__Task to carry out__: Would you repeat the listing below verbatim and drop the images?

__Recorded data__:
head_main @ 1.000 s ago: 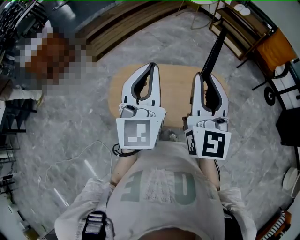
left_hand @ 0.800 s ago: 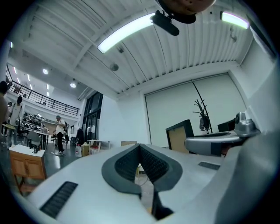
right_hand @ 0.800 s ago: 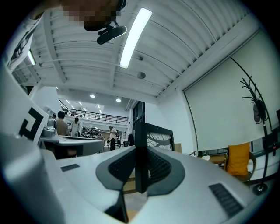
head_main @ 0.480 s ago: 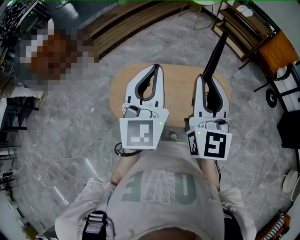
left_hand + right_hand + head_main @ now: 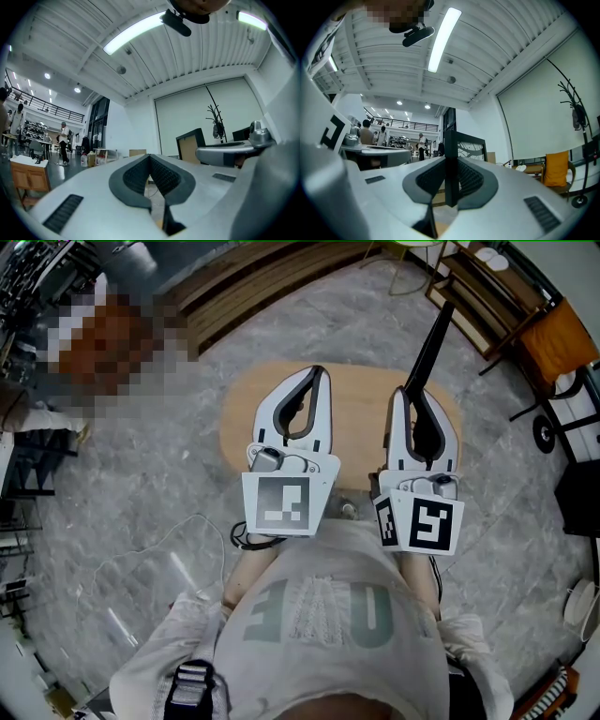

__Response below__:
head_main @ 1.000 s ago: 
left_hand @ 0.800 s ago: 
right_hand @ 0.800 s ago: 
head_main @ 0.480 s ago: 
left_hand + right_hand + head_main @ now: 

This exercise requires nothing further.